I don't know if you discovered this yet, but the delete is working in one direction, but not in the direction you're expecting it to. For instance, using the models you posted in another message:

class Place(models.Model): 
    name = models.CharField(max_length = 100)  
class Restaurant(models.Model): 
    place = models.OneToOneField(Place, primary_key=True)  

If you create a Place and a Restaurant that is linked to it, deleting the Restaurant will not delete the Place (this is the problem you're reporting here), but deleting the Place will delete the Restaurant.

I have the following model:

class Person(models.Model):
    name = models.CharField(max_length=50)
    # ... etc ...
    user = models.OneToOneField(User, related_name="person", null=True, blank=True)

It's set up this way so I can easily access person from a User instance using user.person.

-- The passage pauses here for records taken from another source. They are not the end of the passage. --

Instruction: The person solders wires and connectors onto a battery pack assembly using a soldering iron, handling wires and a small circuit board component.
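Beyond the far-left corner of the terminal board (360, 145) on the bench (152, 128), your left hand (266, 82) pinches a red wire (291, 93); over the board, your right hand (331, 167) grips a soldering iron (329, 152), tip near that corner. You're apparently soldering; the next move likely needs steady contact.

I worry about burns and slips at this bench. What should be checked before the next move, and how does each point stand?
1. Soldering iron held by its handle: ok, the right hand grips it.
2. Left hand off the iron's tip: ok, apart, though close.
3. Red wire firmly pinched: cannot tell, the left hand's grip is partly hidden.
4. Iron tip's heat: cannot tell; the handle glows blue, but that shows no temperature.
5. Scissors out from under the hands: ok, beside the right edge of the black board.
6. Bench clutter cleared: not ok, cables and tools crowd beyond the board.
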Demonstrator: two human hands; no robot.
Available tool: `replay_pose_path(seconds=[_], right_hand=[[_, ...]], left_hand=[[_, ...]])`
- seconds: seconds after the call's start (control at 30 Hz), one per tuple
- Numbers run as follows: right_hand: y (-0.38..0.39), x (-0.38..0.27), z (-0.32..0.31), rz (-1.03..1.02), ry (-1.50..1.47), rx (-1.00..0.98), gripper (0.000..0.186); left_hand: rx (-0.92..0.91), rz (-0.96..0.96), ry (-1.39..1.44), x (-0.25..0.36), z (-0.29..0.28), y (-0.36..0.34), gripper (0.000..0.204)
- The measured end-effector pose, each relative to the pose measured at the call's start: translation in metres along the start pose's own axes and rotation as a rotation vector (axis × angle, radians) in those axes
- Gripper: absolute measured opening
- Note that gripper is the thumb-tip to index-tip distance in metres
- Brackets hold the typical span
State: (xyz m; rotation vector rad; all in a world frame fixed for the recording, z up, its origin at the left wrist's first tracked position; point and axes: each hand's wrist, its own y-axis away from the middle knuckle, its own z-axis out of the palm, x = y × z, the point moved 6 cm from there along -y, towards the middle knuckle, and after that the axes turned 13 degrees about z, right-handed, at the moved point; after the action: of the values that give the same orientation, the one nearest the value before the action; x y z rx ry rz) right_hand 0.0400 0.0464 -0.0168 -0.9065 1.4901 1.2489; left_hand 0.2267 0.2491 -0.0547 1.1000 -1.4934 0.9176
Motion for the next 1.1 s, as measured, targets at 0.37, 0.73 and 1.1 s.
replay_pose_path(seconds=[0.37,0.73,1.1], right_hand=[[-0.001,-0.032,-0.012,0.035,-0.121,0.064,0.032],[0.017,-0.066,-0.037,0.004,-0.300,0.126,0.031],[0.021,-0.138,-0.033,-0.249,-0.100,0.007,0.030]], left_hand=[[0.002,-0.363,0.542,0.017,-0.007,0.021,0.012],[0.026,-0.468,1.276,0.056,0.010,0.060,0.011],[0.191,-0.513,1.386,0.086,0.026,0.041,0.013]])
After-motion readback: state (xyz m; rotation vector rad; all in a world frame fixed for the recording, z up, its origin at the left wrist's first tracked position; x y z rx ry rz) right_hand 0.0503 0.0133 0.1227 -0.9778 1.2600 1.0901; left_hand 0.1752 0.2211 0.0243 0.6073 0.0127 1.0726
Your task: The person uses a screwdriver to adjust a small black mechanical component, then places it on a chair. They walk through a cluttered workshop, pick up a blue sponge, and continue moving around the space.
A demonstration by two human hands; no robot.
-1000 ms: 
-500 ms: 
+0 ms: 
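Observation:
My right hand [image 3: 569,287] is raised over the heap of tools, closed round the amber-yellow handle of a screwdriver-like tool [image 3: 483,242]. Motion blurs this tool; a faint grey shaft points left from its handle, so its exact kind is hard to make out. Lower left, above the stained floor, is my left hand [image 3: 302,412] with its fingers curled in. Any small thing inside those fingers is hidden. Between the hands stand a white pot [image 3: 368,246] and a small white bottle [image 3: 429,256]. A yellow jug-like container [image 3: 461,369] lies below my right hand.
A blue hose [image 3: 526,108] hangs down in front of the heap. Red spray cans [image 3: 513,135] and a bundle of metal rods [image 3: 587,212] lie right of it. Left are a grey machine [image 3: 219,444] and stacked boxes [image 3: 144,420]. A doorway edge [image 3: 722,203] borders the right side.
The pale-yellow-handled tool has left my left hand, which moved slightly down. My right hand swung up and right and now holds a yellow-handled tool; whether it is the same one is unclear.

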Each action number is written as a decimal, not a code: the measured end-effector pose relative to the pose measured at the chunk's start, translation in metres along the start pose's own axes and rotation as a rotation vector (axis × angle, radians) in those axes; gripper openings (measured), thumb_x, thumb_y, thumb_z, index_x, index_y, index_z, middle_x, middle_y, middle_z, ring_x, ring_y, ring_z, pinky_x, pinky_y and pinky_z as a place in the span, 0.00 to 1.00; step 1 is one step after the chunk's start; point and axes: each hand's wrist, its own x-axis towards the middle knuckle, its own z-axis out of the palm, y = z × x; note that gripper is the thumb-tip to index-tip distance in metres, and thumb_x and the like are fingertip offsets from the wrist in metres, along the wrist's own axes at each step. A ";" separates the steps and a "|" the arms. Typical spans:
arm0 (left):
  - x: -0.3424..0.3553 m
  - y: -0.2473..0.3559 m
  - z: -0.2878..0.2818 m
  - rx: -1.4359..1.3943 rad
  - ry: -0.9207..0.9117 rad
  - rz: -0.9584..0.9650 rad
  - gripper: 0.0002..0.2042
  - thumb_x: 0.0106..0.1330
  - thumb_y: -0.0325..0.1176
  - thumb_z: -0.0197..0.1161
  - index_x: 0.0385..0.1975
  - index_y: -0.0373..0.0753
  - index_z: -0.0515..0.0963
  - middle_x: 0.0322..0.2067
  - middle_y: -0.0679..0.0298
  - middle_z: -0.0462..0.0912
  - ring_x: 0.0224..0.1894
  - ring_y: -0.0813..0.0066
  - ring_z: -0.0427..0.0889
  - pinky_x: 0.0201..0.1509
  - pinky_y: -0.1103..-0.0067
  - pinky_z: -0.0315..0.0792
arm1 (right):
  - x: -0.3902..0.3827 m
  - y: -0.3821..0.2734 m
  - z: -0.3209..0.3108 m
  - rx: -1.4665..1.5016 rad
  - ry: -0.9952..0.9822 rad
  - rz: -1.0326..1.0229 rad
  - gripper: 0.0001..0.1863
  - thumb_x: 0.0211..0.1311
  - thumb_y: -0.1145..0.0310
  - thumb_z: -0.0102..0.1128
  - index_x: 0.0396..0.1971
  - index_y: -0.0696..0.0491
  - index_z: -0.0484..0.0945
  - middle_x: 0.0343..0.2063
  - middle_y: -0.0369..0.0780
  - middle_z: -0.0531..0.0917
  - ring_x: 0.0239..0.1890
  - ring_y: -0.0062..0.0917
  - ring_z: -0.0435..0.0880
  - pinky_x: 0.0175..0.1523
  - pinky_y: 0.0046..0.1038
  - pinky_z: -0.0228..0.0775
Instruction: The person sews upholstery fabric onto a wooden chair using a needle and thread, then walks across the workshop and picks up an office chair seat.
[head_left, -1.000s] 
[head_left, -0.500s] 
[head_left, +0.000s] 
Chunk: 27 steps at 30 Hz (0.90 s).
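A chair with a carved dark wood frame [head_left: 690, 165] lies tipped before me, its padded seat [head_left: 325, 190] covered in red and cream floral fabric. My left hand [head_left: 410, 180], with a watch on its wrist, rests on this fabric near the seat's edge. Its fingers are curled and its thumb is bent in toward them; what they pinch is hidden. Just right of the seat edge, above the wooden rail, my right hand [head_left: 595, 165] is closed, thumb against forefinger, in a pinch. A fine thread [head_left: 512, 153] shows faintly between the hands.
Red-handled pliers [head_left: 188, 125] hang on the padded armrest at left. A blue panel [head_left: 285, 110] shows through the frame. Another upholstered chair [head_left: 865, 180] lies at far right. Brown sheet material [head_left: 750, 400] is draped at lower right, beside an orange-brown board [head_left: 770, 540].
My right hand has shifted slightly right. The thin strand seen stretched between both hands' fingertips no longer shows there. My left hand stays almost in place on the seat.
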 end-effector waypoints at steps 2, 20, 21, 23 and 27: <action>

However, when I try to delete a User record in admin, naturally it's cascading backwards to my Person model, just as the thread discussed, showing something along the lines of:

Are you sure you want to delete the user "JordanReiter2"? All of the following related items will be deleted:

  • User: JordanReiter
    • Person: JordanReiter
      • Submission: Title1
      • Submission: Title2

Needless to say I do not want to delete the Person record or any of its descendants!

I guess I understand the logic: because there is a value in the OneToOne field in the Person record, deleting the User record would create a bad reference in the user_id column in the database.

Normally, the solution would be to switch where the OneToOne field is located. Of course, that's not realistically possible since the User object is pretty much set by django.contrib.auth.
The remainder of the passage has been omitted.